• [Exercise requirements] Each of the following records is to be output exactly.
━━━━━━━━━━
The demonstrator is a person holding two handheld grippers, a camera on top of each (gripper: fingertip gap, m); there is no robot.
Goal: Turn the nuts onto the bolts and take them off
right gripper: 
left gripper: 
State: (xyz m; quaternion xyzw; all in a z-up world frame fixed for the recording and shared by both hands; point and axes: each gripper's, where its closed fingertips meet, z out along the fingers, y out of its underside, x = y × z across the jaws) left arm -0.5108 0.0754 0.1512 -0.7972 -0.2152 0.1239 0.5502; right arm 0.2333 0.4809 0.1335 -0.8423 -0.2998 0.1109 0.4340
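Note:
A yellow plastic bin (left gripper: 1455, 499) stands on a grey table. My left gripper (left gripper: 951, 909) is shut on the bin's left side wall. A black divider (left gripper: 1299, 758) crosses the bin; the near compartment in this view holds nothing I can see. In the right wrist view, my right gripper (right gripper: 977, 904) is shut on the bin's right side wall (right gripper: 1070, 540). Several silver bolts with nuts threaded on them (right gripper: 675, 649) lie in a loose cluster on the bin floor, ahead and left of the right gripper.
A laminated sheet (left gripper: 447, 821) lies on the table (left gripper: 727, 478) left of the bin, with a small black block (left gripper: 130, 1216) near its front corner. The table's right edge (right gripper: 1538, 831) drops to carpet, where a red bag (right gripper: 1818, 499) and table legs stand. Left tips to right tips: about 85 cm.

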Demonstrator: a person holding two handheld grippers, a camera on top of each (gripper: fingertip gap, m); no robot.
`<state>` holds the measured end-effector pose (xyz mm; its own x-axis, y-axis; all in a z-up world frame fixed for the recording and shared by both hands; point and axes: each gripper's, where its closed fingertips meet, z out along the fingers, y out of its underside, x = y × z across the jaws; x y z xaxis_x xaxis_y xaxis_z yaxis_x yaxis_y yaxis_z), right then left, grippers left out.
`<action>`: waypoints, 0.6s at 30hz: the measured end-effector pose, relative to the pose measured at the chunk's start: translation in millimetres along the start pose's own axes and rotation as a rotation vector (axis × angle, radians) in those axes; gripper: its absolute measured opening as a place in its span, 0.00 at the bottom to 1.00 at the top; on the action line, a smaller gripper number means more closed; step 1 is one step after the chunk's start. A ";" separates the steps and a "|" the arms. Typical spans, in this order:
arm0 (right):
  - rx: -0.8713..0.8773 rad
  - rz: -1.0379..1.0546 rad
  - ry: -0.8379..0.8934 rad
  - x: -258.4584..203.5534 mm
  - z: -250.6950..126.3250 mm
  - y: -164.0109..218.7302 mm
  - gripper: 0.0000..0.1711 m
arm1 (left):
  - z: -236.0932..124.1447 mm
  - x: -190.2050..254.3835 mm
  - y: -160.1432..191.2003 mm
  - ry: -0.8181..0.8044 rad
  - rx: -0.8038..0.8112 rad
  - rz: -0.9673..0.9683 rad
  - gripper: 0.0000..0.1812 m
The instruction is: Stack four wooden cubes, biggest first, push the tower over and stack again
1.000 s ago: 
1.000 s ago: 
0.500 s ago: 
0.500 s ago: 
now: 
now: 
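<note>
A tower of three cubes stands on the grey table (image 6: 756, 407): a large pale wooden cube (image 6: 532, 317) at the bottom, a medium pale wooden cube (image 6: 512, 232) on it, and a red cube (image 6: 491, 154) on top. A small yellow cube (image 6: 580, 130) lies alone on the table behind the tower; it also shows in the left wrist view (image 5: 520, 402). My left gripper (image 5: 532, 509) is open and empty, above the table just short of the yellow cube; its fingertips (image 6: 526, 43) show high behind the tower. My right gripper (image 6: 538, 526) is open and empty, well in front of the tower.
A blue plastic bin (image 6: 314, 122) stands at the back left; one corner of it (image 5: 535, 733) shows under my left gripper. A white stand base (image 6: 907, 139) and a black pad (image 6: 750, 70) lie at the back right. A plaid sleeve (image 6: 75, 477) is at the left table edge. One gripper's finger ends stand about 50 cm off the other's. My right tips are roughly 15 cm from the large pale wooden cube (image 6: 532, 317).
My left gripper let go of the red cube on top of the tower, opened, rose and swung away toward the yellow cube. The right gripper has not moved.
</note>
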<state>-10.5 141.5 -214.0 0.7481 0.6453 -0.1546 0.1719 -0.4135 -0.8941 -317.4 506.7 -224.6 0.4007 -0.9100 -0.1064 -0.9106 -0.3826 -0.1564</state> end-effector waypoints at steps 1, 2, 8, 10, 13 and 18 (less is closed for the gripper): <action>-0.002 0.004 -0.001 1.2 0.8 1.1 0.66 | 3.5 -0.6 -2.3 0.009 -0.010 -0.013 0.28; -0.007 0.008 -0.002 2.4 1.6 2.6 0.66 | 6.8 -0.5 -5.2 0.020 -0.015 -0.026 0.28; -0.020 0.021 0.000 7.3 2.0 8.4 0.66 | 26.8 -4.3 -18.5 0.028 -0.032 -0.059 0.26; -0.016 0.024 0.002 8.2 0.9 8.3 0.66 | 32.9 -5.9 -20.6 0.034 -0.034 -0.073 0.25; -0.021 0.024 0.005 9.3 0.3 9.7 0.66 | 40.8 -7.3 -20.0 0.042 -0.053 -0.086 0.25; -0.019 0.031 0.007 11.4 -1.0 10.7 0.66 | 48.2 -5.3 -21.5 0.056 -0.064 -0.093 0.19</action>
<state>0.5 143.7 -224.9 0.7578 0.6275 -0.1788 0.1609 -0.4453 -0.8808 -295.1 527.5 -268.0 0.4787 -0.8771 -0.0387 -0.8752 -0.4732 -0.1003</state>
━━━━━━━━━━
• [Task response]
The demonstrator is a person holding two handheld grippers, a camera on top of each (gripper: fingertip gap, m); there is no robot.
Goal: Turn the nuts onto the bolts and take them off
right gripper: 
left gripper: 
State: (xyz m; quaternion xyzw; all in a z-up world frame fixed for the recording and shared by both hands; point and axes: each gripper's, where its closed fingertips meet, z out along the fingers, y out of its underside, x = y × z across the jaws) left arm -0.5108 0.0754 0.1512 -0.7972 -0.2152 0.1239 0.5502; right arm 0.2333 0.4809 0.1335 -0.8423 -0.2998 0.1109 0.4340
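Note:
A yellow plastic bin (left gripper: 1455, 499) stands on a grey table. My left gripper (left gripper: 951, 909) is shut on the bin's left side wall. A black divider (left gripper: 1299, 758) crosses the bin; the near compartment in this view holds nothing I can see. In the right wrist view, my right gripper (right gripper: 977, 904) is shut on the bin's right side wall (right gripper: 1070, 540). Several silver bolts with nuts threaded on them (right gripper: 675, 649) lie in a loose cluster on the bin floor, ahead and left of the right gripper.
A laminated sheet (left gripper: 447, 821) lies on the table (left gripper: 727, 478) left of the bin, with a small black block (left gripper: 130, 1216) near its front corner. The table's right edge (right gripper: 1538, 831) drops to carpet, where a red bag (right gripper: 1818, 499) and table legs stand. Left tips to right tips: about 85 cm.
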
Demonstrator: a person holding two handheld grippers, a camera on top of each (gripper: fingertip gap, m); no robot.
`<state>` holds the measured end-effector pose (xyz mm; its own x-axis, y-axis; all in a z-up world frame fixed for the recording and shared by both hands; point and axes: each gripper's, where its closed fingertips meet, z out along the fingers, y out of its underside, x = y × z across the jaws; x y z xaxis_x xaxis_y xaxis_z yaxis_x yaxis_y yaxis_z), right then left, grippers left out.
`<action>`: waypoints, 0.6s at 30hz: the measured end-effector pose, relative to the pose measured at the chunk's start: translation in millimetres along the start pose's own axes and rotation as a rotation vector (axis × angle, radians) in those axes; gripper: its absolute measured opening as a place in its span, 0.00 at the bottom to 1.00 at the top; on the action line, a smaller gripper number means more closed; step 1 is one step after the chunk's start. A ";" separates the steps and a "|" the arms. Typical spans, in this order:
arm0 (right):
  - rx: -0.8713..0.8773 rad
  - rz: -1.0379..1.0546 rad
  - ry: -0.8379..0.8934 rad
  - x: -258.4584..203.5534 mm
  - z: -250.6950..126.3250 mm
  - y: -164.0109..218.7302 mm
  - gripper: 0.0000..0.1711 m
arm1 (left):
  - z: -236.0932..124.1447 mm
  - x: -190.2050..254.3835 mm
  - y: -160.1432..191.2003 mm
  - ry: -0.8181..0.8044 rad
  - rx: -0.8038..0.8112 rad
  - rz: -0.9673..0.9683 rad
  - gripper: 0.0000..0.1812 m
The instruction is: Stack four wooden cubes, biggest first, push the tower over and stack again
1.000 s ago: 
1.000 s ago: 
0.500 s ago: 
0.500 s ago: 
now: 
now: 
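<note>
A tower of three cubes stands on the grey table (image 6: 756, 407): a large pale wooden cube (image 6: 532, 317) at the bottom, a medium pale wooden cube (image 6: 512, 232) on it, and a red cube (image 6: 491, 154) on top. A small yellow cube (image 6: 580, 130) lies alone on the table behind the tower; it also shows in the left wrist view (image 5: 520, 402). My left gripper (image 5: 532, 509) is open and empty, above the table just short of the yellow cube; its fingertips (image 6: 526, 43) show high behind the tower. My right gripper (image 6: 538, 526) is open and empty, well in front of the tower.
A blue plastic bin (image 6: 314, 122) stands at the back left; one corner of it (image 5: 535, 733) shows under my left gripper. A white stand base (image 6: 907, 139) and a black pad (image 6: 750, 70) lie at the back right. A plaid sleeve (image 6: 75, 477) is at the left table edge. One gripper's finger ends stand about 50 cm off the other's. My right tips are roughly 15 cm from the large pale wooden cube (image 6: 532, 317).
My left gripper let go of the red cube on top of the tower, opened, rose and swung away toward the yellow cube. The right gripper has not moved.
</note>
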<state>-10.5 141.5 -214.0 0.7481 0.6453 -0.1546 0.1719 -0.4135 -0.8941 -317.4 506.7 -224.6 0.4007 -0.9100 -0.1064 -0.9106 -0.3826 -0.1564</state> end-effector waypoints at steps 1, 2, 8, 10, 13 and 18 (less is closed for the gripper): <action>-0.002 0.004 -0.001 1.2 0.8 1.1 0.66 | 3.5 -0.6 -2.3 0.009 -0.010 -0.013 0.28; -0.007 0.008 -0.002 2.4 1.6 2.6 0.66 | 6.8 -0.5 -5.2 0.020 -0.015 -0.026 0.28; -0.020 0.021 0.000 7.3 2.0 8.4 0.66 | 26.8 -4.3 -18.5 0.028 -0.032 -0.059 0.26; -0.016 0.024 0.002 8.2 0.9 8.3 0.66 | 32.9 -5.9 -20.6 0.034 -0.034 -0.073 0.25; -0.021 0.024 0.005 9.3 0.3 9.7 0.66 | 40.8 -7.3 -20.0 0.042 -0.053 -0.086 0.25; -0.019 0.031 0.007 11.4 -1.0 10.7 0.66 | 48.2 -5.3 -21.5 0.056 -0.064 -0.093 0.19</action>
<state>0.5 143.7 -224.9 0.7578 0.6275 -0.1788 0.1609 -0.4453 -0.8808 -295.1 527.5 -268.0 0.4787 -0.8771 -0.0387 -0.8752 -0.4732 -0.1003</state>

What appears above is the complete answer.